What the task requires: Transcribe only the stretch of lines that opens with the line containing "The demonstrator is" and closes with the last line of the listing, skipping pictures.

Supplied data:

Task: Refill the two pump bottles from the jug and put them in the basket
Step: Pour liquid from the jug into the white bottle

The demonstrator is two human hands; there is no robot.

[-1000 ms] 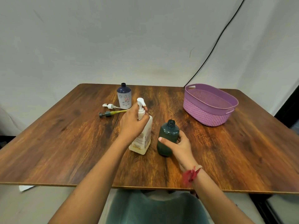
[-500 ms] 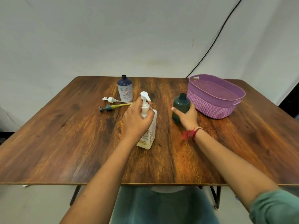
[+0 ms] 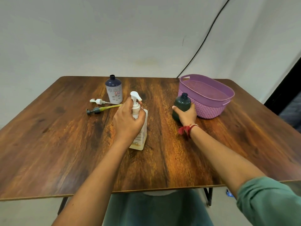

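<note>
Gripped with the left hand [image 3: 128,123], fingers curled tight: the white pump collar [image 3: 135,110] of a pale cream rectangular plastic bottle [image 3: 143,134], upright near the middle of the brown wood-grain surface [image 3: 65,144]. Pointed the pump's nozzle to the right.

Clasped with the right hand [image 3: 187,115], thumb on the near-left side and fingers wrapped round the lower body: a dark green round plastic bottle [image 3: 183,102], open-necked and upright, base apparently down on the surface. Wore a red thread [image 3: 185,129] at that wrist and a green sleeve [image 3: 267,201] further up the arm.

Set just right of the green bottle: a purple woven-look oval plastic basket [image 3: 210,110]. Could not tell whether bottle and basket touched.

Placed well left of these, toward the far edge: a dark blue and white round bottle [image 3: 114,91] with a floral print, upright, neck open. Laid flat just beside it, nearer the left edge: a white pump head [image 3: 97,101] with its thin tube, and in front of that a dark grey pump head [image 3: 93,110] with a yellowish tube.

Ran down the pale wall behind: a black cable [image 3: 203,43].
</note>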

Result below:
The demonstrator is two human hands; there is no robot.

[-1000 ms] 
[-500 ms] 
[+0 ms] 

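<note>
Gripped with the left hand [image 3: 128,123], fingers curled tight: the white pump collar [image 3: 135,110] of a pale cream rectangular plastic bottle [image 3: 143,134], upright near the middle of the brown wood-grain surface [image 3: 65,144]. Pointed the pump's nozzle to the right.

Clasped with the right hand [image 3: 187,115], thumb on the near-left side and fingers wrapped round the lower body: a dark green round plastic bottle [image 3: 183,102], open-necked and upright, base apparently down on the surface. Wore a red thread [image 3: 185,129] at that wrist and a green sleeve [image 3: 267,201] further up the arm.

Set just right of the green bottle: a purple woven-look oval plastic basket [image 3: 210,110]. Could not tell whether bottle and basket touched.

Placed well left of these, toward the far edge: a dark blue and white round bottle [image 3: 114,91] with a floral print, upright, neck open. Laid flat just beside it, nearer the left edge: a white pump head [image 3: 97,101] with its thin tube, and in front of that a dark grey pump head [image 3: 93,110] with a yellowish tube.

Ran down the pale wall behind: a black cable [image 3: 203,43].
</note>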

Nothing else is required for this exercise.